The serious investor hopes for a good return by winning a steady number of prizes - and has the excitement of hoping for a really big win. Prizes are tax-free, bonds can be cashed in at short notice and are backed by the Government - three points which attract investors.

As for your chances of winning, you would have to wait 1,814 years before being statistically likely to win anything at all if you only had one pounds l unit. You'd have to hold out for 635,000 centuries to win pounds 1m. The more you have, the more chances you have of winning. With pounds 20,000 in bonds, you should win 11 prizes a year on average .

The rate of interest applied to the prize fund is currently 4.75 per cent per annum. However, because the pounds 1m prize takes up a large part of the monthly prize fund you are statistically more likely to average 3.75 per cent on your pounds 20,000 holding. This is equivalent to 6.25 per cent gross for higher-rate taxpayers.

You could be very lucky indeed. One pounds 20,000 investor says his average return is twice or sometimes three times the amount you would get from a savings account. "I found it was a very good investment -all tax free and you don't even have to bother declaring it."
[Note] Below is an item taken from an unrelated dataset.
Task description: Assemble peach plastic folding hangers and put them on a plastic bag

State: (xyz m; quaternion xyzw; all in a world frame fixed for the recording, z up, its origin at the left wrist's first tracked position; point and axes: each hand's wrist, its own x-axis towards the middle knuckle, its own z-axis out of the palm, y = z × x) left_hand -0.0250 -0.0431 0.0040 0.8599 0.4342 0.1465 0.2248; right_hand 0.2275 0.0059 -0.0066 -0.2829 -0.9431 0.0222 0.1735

The odds have lengthened for investors since May last year, however. The number of monthly prizes has been fixed at 350,000, while the increase in bond sales since the pounds 1m prize was introduced have raised the odds of a single unit winning any prize to around 41,000 to one from 15,000 to one. The upside to this prize structure change, made for administrative reasons, is that winners on average get bigger prizes. Even so, Rebekah Kearey of Roundhill Financial Management in Brighton says: "There was a lot of bad feeling among my clients when they made this change."

Is anyone unlucky enough to win nothing on a pounds 20,000 investment? A National Savings sample of bond holders before the changes found one holder won 32 prizes in oneyear, and one got nothing at all. The average was 15 or 16 prizes.

A pounds 20,000 investment would now be expected to win 11 prizes in any one year.

"But the bottom line is you always get your money back," stresses Malcolm Andrew, of National Savings.

Keith Sanham, of London-based financial planners Sanham & Co, points out that your stake, which you do not get back, is the interest you give up on your capital. If you held pounds 1,000 in premium bonds your annual stake would, assuming you could get 4.5 per cent per annum interest in a savings account, be pounds 45 in what is essentially a gamble.

Some say premium bonds are simply an alternative to the National Lottery and have never been satisfactory investments.

Roddy Kohn, of Bristol-based financial advisers Kohn Kougar, says his firm has hundreds of clients with the maximum holding. "We're finding that very few of them are actually winning. They've found it very intermittent," he says.